Last Saturday, I was travelling in a crowded blue line bus. Like any other blue line bus it was stinking with that sweat everywhere. I took the bus from South Ex and there was hardly any place to sit. I could barely stand too. All eyes of people standing had their eyes hooked on to the people sitting, all ready to grab any seat they get. The people sitting felt like the rulers as if the world works under them.

In that frustrating environment, the bus stopped at the next stop. An old woman with complete tattered clothes, with uncombed hair, wrinkled face ran towards the bus who might have been waiting for long hours on that stop suddenly had a sign of relief on her face with the arrival of the bus. But as soon as she entered the bus she could not find a single place to sit. So she stood for a while and that sign of relief had completely vanished from her face.

With that modesty, a man suddenly stood up who was sitting right in front of that old lady. She was so happy that the smile on her face took away all the frustration of the environment. I felt as if there is at least one happy and content person in this world. That smile was like fresh gerberas which is hard to find in a person with an age full of experiences of the tough world.

May be it was just a seat but for her it meant sitting and travelling at least for an hour comfortably. That comfort which she might not be feeling very often brought about that smile on her face. A smile of true happiness and of achievement…

Wednesday, September 17, 2008

I LOST HIM AGAIN...


I knew I never had him from day 1.
He was just passing by but I stopped him in my life. I still remember the day when I first met him and actually thought that he was the one I’ve been looking for all these years. After that day though I saw him everyday we didn’t really speak to each other. I didn’t realize that he liked me too. We were going on our paths but destiny plays its game too. We met again, this time to become friends. May be friends from his side. I still don’t know how and when I started feeling so strongly for him. The whole world could see that in my eyes. But did he see that? I always used to ask myself that. I wished he could & would see me in the same way. But…

From the direction I never saw, she came, he saw her, and didn’t look back. I kept waiting for the time he would turn back and see me but he didn’t. He was in Love. Yes, I lost him. But he still spoke to me, he saw my possessiveness towards him, which he hated. His kiss on her cheek, his hand on her hand, his eyes looking in her eyes made me felt like asking god that why did he do this to me? Why did he bring him in my life when he was never mine? Why? Why?

I wish I could erase myself from their life so that they could live happily and could erase my memory. But the contradiction is that we always forget important things and remember especially those things that we should not. But then he called me his friend. So I decided to be his friend till the time possible.

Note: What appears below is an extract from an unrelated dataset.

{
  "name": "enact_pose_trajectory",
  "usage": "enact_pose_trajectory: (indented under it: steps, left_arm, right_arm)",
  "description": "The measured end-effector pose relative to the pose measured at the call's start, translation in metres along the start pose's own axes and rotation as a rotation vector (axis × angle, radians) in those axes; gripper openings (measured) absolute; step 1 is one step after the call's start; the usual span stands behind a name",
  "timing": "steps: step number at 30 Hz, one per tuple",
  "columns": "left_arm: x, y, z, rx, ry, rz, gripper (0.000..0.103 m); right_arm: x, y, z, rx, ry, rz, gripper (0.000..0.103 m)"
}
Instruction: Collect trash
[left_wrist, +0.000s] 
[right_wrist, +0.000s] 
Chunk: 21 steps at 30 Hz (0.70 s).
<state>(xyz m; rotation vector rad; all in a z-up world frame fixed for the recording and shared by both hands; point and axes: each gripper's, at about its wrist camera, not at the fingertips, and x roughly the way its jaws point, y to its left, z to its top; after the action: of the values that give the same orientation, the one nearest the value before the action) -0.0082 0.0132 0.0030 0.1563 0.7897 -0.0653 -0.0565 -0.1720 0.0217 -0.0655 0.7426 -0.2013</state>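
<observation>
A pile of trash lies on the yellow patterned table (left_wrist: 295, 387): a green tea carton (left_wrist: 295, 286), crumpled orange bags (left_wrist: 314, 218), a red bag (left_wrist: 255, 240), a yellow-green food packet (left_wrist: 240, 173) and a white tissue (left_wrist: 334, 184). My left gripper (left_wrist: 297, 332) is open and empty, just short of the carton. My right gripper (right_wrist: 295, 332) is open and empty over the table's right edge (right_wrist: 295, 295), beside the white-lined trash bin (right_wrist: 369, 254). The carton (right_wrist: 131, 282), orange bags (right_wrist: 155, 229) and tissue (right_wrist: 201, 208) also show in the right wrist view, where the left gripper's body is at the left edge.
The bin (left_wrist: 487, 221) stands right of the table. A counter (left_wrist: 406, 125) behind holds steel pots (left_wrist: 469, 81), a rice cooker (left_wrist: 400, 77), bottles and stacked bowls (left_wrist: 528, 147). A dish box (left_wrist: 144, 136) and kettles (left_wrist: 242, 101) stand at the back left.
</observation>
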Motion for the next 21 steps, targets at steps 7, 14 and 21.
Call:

He called me more, more than he called her. Why? Even she wondered and hated me. I empathized with her but seriously I wish she could understand that I liked the attention, as I loved him. Yes I loved him. I wish I could tell him. But I could never. One fine day he chose to part ways with her. She cried and that day I felt bad for her and first time felt as if I loved a person who didn’t care about her. I fought with him. The next day they were back. This time more into each other, killing me more. But this was not for a long time. He parted with her again and this time never to return in her life. Was I happy this time? No, I felt guilty.

Now we chatted for longer hours, met a lot, but he always maintained that distance which I always wanted to break, which I could never. Then from his past direction, she came, she was his friend in the past, like I was in the present. He saw her and realized he had loved her always. She felt the same for him. Yes, I lost him again…. This time he went and never looked back… I lost him again. And lost him forever… but all this while I just regretted that for once I could tell him that I loved him. And still Love him.